The VABEO allows the criteria for a selective distribution system to differ for online and offline sales. 

Non-compete obligations

Non-compete obligations are often included in agreements to prevent the purchaser from competing with the supplier. Previously, competition law made clear that if the obligation was for a period of not more than five years it did not fall foul of competition law.
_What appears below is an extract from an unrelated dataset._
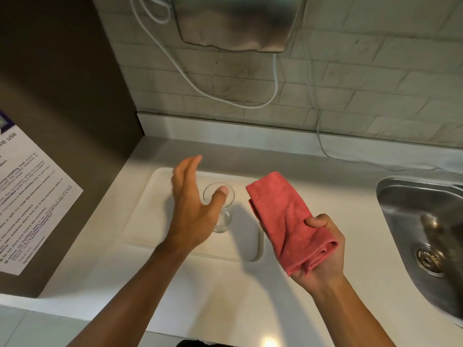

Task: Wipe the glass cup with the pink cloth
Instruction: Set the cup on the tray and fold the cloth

Further, this was extended to agreements where the non-compete obligation was tacitly renewable beyond the five-year period. This, however, has changed, as the Competition and Markets Authority (CMA) has made clear that a non-compete obligation which is tacitly renewable beyond the five-year period will be treated as being an obligation of indefinite duration and therefore will not benefit from the block exemption.

Parity obligations

Parity obligations are contractual provisions concerning the terms on which goods or services are offered. Under the VABEO, wide parity obligations become hardcore restrictions. Typically, wide retail parity obligations are found in agreements with online marketplaces. Usually, they specify that goods or services may not be offered on better terms (including price) on any other sales channels, including the supplier’s own website, or online platforms or by other distributors. 

This change in the law comes after the CMA imposed a £17m fine in 2020 on Compare the Market for imposing wide parity clauses in its agreements with home insurance companies. However, it is worth noting that wide parity obligations that apply to wholesale B2B will not be hardcore restrictions. In addition, ‘narrow’ parity obligations that provide for goods or services not to be offered on better terms on the supplier’s own website only will continue to be block exempted under the VABEO.

Take-home points

The VABEO provides a one-year transition period which will end on 31st May 2023.  However, parties to distributorship and other supply chain agreements need to be giving thought now to what the changes brought about by the VABEO mean for them and their agreements. 

Suppliers looking to take advantage of the changes in the law will need to consider how best to obtain agreement from their distributors to the changes. In contrast, suppliers imposing unilateral changes to agreements will likely face damages claims for repudiatory breach. 

Where the territory covered by a distributorship or other supply chain agreement covers both the UK and one or more member states of the EU, further consideration will be needed, as on 1st June there came into effect a new EU competition law which differs in important respects from the VABEO.